In the records that follow, find the line with "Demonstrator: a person"; from there, retype every line exactly through the line with "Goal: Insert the", which also belongs to the answer.

--- Records for this task ---

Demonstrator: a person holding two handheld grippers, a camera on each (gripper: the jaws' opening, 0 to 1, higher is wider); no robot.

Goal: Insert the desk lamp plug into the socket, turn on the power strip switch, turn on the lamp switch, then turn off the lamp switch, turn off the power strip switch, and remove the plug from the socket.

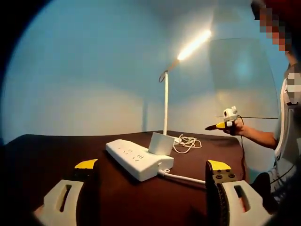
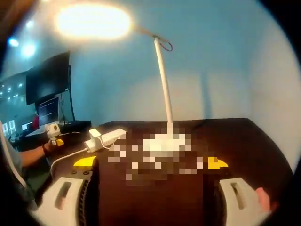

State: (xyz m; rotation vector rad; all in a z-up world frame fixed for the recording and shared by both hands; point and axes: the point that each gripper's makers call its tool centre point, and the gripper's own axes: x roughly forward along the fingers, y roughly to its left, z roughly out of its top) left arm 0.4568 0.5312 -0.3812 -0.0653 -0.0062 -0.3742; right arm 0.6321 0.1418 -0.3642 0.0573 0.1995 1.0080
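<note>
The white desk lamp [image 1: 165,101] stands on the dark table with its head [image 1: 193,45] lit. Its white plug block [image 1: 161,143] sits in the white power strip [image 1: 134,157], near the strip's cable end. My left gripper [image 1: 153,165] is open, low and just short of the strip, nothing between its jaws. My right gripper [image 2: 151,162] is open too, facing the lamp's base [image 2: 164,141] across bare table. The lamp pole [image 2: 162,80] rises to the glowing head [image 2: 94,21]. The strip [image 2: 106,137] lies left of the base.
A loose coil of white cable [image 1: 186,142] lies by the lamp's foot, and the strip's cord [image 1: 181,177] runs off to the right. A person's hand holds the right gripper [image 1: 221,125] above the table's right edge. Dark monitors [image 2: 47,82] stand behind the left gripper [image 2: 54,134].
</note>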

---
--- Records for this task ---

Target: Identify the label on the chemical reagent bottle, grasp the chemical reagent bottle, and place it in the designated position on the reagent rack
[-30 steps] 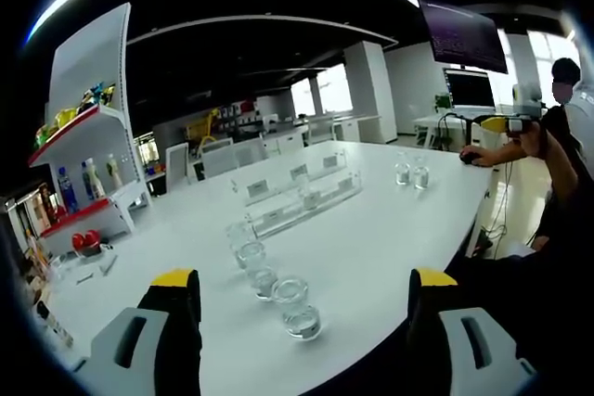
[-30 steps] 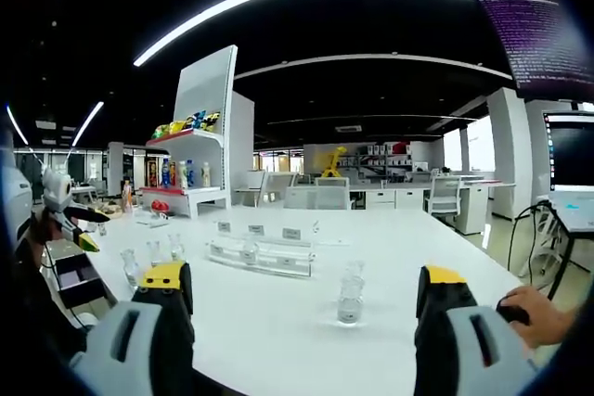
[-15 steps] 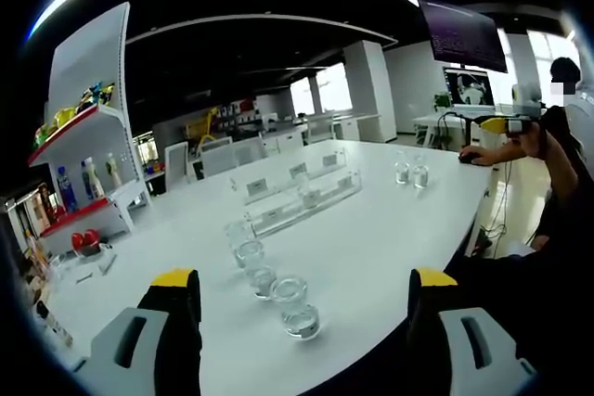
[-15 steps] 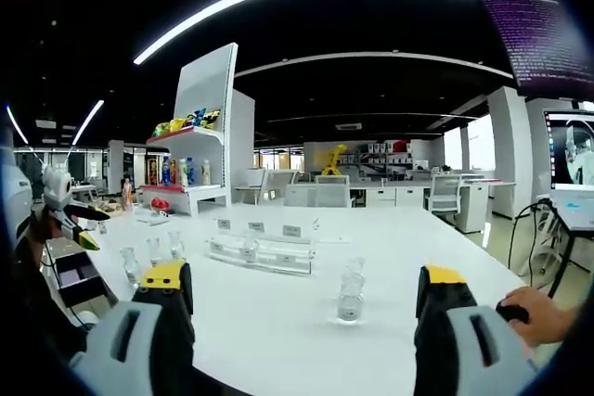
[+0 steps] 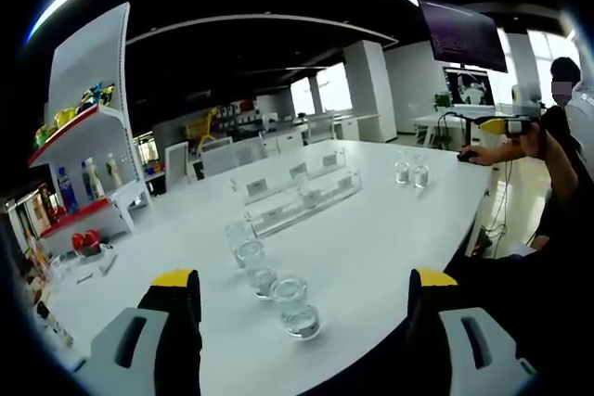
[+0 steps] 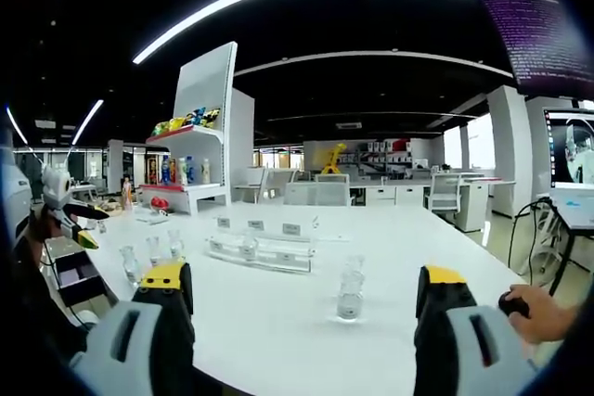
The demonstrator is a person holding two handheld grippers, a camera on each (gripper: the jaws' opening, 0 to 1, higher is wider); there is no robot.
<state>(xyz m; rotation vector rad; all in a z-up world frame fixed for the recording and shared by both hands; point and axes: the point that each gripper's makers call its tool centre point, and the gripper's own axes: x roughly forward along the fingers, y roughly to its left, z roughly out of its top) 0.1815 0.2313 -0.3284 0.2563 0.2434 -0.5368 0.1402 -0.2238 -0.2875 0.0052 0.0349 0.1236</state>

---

• [Task response]:
Demonstrator: a person holding two handheld grippers, a camera on each (gripper: the jaws' opening, 0 to 1, higher is wider); no robot.

Goal: Insert the desk lamp plug into the socket, turn on the power strip switch, turn on the lamp switch, then turn off the lamp switch, turn off the power strip switch, and remove the plug from the socket.

Nothing further remains in this exercise.